> [WHAT YOU HAVE TO DO]: The job is to output each record again, character for character.

> [MATERIAL FOR THE TASK]:
::::::::::

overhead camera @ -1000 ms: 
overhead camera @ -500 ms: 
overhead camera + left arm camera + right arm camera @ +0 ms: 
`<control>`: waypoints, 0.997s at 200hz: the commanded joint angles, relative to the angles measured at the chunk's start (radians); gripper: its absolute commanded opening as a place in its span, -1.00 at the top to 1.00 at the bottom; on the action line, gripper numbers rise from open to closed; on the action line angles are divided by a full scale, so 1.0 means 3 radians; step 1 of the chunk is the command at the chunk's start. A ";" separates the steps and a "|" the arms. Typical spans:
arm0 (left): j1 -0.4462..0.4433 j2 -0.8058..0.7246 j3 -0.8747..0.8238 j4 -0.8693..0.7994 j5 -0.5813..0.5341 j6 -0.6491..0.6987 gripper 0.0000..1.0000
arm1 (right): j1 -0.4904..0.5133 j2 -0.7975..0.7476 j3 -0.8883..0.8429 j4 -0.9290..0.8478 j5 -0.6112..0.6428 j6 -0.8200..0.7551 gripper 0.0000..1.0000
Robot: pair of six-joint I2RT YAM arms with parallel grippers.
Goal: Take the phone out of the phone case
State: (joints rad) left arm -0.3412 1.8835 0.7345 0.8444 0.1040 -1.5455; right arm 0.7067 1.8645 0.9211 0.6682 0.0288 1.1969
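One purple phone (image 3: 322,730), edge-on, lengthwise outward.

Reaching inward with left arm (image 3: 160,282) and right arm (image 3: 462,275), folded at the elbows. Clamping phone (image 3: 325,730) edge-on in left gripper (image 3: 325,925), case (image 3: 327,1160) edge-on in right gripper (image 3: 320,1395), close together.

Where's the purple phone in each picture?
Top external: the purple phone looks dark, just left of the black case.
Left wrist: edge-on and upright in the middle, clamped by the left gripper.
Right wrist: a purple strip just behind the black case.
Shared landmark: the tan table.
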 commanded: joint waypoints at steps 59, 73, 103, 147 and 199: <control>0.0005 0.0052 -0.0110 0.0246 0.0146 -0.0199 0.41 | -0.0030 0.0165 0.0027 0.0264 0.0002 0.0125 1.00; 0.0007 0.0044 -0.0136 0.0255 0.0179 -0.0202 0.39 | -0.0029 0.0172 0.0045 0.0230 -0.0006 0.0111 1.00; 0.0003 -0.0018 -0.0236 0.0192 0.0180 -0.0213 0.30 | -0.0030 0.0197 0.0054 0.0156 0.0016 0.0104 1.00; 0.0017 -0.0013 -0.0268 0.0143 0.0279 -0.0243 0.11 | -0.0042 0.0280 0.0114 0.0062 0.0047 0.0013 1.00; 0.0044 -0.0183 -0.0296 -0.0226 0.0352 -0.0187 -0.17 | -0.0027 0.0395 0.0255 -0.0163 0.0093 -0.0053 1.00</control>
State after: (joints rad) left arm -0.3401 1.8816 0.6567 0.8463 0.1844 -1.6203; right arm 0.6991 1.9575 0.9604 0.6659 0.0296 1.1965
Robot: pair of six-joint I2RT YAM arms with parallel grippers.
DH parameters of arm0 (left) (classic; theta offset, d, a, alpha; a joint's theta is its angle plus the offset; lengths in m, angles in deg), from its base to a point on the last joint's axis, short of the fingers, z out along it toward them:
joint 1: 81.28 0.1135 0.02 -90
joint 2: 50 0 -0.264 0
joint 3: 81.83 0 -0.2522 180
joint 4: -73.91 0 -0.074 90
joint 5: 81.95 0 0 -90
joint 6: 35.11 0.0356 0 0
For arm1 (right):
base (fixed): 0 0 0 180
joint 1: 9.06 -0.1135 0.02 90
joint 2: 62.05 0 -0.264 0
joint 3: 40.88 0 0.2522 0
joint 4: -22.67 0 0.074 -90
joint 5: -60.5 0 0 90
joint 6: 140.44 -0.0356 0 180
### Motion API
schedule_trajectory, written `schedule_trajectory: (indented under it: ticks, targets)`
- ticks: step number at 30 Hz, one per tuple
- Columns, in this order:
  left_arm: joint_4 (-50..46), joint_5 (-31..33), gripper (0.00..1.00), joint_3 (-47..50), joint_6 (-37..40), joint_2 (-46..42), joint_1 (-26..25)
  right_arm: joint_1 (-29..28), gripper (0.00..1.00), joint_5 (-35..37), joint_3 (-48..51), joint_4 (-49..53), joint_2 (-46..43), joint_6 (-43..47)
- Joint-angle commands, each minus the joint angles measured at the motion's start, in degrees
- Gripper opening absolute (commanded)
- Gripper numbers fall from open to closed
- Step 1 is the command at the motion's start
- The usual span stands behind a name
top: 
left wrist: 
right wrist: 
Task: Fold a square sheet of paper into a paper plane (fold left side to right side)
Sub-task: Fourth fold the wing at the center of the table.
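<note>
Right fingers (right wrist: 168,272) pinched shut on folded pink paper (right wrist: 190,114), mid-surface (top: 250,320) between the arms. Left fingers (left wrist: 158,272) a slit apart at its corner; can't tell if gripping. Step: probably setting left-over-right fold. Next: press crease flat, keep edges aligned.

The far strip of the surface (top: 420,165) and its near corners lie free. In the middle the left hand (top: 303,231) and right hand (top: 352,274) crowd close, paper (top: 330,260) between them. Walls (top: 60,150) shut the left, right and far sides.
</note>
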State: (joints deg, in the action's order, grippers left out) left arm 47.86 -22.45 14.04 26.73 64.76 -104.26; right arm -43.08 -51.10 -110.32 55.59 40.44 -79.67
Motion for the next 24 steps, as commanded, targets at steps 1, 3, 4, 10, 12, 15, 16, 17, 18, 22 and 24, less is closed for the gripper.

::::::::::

> [REPLY TO THE EXERCISE]:
overhead camera @ -1000 ms: 
overhead camera @ -500 ms: 
overhead camera + left arm camera + right arm camera @ +0 ms: 
`<control>`: waypoints, 0.997s at 200hz: the commanded joint angles, relative to the angles measured at the chunk's start (radians); gripper: its absolute commanded opening as a place in its span, -1.00 at the top to 1.00 at the bottom; on the action line, gripper numbers rise from open to closed; on the action line angles are divided by a full scale, so 1.0 means 3 radians; step 1 of the chunk is the command at the chunk's start. A ";" separates the steps and a "|" the arms. Typical spans:
arm0 (left): j1 -0.4462..0.4433 j2 -0.8058..0.7246 j3 -0.8747..0.8238 j4 -0.8693..0.7994 j5 -0.5813..0.5341 j6 -0.6491..0.6987 gripper 0.0000..1.0000
arm1 (right): j1 -0.4904..0.5133 j2 -0.7975..0.7476 j3 -0.8883..0.8429 j4 -0.9290..0.8478 j5 -0.6112..0.6428 j6 -0.8200..0.7551 gripper 0.0000..1.0000
Robot: pair of six-joint I2RT YAM arms with parallel grippers.
Goal: Take the phone out of the phone case
State: (joints rad) left arm -0.3412 1.8835 0.7345 0.8444 0.1040 -1.5455; right arm 0.7067 1.8645 0.9211 0.6682 0.0288 1.1969
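One purple phone (image 3: 322,730), edge-on, lengthwise outward.

Reaching inward with left arm (image 3: 160,282) and right arm (image 3: 462,275), folded at the elbows. Clamping phone (image 3: 325,730) edge-on in left gripper (image 3: 325,925), case (image 3: 327,1160) edge-on in right gripper (image 3: 320,1395), close together.

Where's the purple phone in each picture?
Top external: the purple phone looks dark, just left of the black case.
Left wrist: edge-on and upright in the middle, clamped by the left gripper.
Right wrist: a purple strip just behind the black case.
Shared landmark: the tan table.
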 commanded: joint waypoints at steps 59, 73, 103, 147 and 199: <control>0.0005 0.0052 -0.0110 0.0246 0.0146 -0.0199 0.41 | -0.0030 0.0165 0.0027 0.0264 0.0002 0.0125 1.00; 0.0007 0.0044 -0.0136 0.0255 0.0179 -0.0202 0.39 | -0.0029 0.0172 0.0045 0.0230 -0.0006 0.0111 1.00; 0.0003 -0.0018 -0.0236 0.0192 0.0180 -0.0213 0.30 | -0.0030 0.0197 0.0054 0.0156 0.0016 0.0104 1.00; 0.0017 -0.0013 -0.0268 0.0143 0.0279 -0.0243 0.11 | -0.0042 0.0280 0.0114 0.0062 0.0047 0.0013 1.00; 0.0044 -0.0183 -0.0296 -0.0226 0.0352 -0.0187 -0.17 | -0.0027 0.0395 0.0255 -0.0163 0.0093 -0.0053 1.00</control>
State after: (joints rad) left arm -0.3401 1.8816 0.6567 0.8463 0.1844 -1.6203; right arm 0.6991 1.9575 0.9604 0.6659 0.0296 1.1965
Robot: pair of six-joint I2RT YAM arms with parallel grippers.
DH parameters of arm0 (left) (classic; theta offset, d, a, alpha; a joint's theta is its angle plus the offset; lengths in m, angles in deg), from its base to a point on the last joint's axis, short of the fingers, z out along it toward them:
joint 1: 81.28 0.1135 0.02 -90
joint 2: 50 0 -0.264 0
joint 3: 81.83 0 -0.2522 180
joint 4: -73.91 0 -0.074 90
joint 5: 81.95 0 0 -90
joint 6: 35.11 0.0356 0 0
For arm1 (right):
base (fixed): 0 0 0 180
joint 1: 9.06 -0.1135 0.02 90
joint 2: 62.05 0 -0.264 0
joint 3: 40.88 0 0.2522 0
joint 4: -22.67 0 0.074 -90
joint 5: -60.5 0 0 90
joint 6: 140.44 -0.0356 0 180
### Motion API
schedule_trajectory, written `schedule_trajectory: (indented under it: ticks, targets)`
- ticks: step number at 30 Hz, one per tuple
- Columns, in this order:
  left_arm: joint_4 (-50..46), joint_5 (-31..33), gripper (0.00..1.00), joint_3 (-47..50), joint_6 (-37..40), joint_2 (-46..42), joint_1 (-26..25)
  right_arm: joint_1 (-29..28), gripper (0.00..1.00), joint_5 (-35..37), joint_3 (-48..51), joint_4 (-49..53), joint_2 (-46..43), joint_6 (-43..47)
- Joint-angle commands, each minus the joint angles measured at the motion's start, in degrees
- Gripper opening absolute (commanded)
- Gripper numbers fall from open to closed
- Step 1 is the command at the motion's start
- The usual span stands behind a name
top: 
left wrist: 
right wrist: 
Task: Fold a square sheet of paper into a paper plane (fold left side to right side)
Sub-task: Fourth fold the wing at the center of the table.
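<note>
Right fingers (right wrist: 168,272) pinched shut on folded pink paper (right wrist: 190,114), mid-surface (top: 250,320) between the arms. Left fingers (left wrist: 158,272) a slit apart at its corner; can't tell if gripping. Step: probably setting left-over-right fold. Next: press crease flat, keep edges aligned.

The far strip of the surface (top: 420,165) and its near corners lie free. In the middle the left hand (top: 303,231) and right hand (top: 352,274) crowd close, paper (top: 330,260) between them. Walls (top: 60,150) shut the left, right and far sides.
</note>
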State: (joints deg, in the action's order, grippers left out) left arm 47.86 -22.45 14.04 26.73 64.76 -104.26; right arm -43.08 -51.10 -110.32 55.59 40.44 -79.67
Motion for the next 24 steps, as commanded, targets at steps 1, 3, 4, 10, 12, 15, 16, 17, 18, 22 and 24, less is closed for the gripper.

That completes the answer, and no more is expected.